Волнуется бесконечное зеленое море, наливается золотом хлеб, он идет по полю, высоколобый, сильный, скуластый, и я рядом с ним, мы идем от деревни к деревне, осветить электричеством всю страну, в каждой избе-читальне, в каждом совдепе зажечь по лампочке, идем по уездам, по волостям, перельем медный звон на провода…
— Что вы будете делать по приезде? — Он хочет понять, понят ли он, — Дорогой товарищ, что у вас будет на первом плане?
— Учиться.
Он улыбается:
— Самое большое зло — разрыв книги с практикой жизни. Учиться! Связывая каждый шаг своего учения, воспитания и образования с непрерывной борьбой против старого эксплуататорского общества…
Он разговаривает со мной, тратит на меня свое время… Вот зачем я пришел сюда!
— Ну что мне сказать вам на прощанье? Вы жидковато одеты. Осенние холода влияют на настроение!
— Что вы… Владимир Ильич!
Я осмеливаюсь возражать…
— Да-да, влияют! Осенние холода влияют на настроение красноармейцев, понижают его, создают новые трудности, приводят к большим бедствиям…
Он очень серьезно смотрит на мальчика.
— Мы нищие, — твердо говорит он. — Голодные, разоренные, нищие. Нет теплой одежды, обуви…
Он говорит то же, то дед: "И нищ, и слеп, и наг… Славушке хочется разрыдаться! Нет, это другое!
— Учиться, связывая каждый шаг с борьбой. Пока не побьем Врангеля до конца, пока не взяли Крыма всего, до тех пор военные задачи на первом плане. Армию надо подготовить к весне. Всякий шаг помощи, который оказывается Красной Армии в тылу, сейчас же сказывается на настроении красноармейцев.
От его взгляда нельзя укрыться.
— Вам понятно, что сейчас делать?
— Да… Владимир Ильич!
— Усилить хлебные заготовки, собрать лишние пуды хлеба…
Он пообещал нам коммунизм, и для этого — собрать лишние пуды хлеба. Он говорит о нищенстве, а видит страну, залитую электрическим светом, поднятую тысячами тракторов, страну тысячи солнц…
И совершенно просто:
— Так и передайте своим товарищам.
Он виновато улыбается.
— Извините, дела…
Протягивает руку:
— До свиданья, дорогой товарищ.
И вот он уходит…
Идет по коридору. Быстро, быстро. Какая в нем молодость! Славушка получил все, чего бы он сегодня мог пожелать.

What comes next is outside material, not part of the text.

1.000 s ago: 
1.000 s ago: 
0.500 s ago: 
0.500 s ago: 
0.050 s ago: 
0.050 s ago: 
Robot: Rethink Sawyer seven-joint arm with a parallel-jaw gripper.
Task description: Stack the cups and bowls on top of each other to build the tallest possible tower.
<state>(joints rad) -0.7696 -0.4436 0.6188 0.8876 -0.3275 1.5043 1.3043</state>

Ночь как ночь. Сырая осенняя ночь. Сколько еще будет таких ночей. И таких, и более холодных, и более страшных. Но будет день, много дней, дней мысли и света. Приближается третья годовщина революции. День света и мысли.
Моросит дождь. Поскорей бы переночевать — и к себе, на Орловщину.
Идет по мокрой мостовой. По вековым каменным плитам. Сколько русских людей здесь прошло…
И вот он тоже идет, наивный пятнадцатилетний мальчик, которому суждено строить коммунистическое общество.
Выходит из Кремля. В улицах носится ветер. Темно. Ветер подгоняет, торопит. Скорее, скорее! Страна моя… Мечта! Завтра в поезд. В Орел. В Успенское. В непостижимые русские просторы.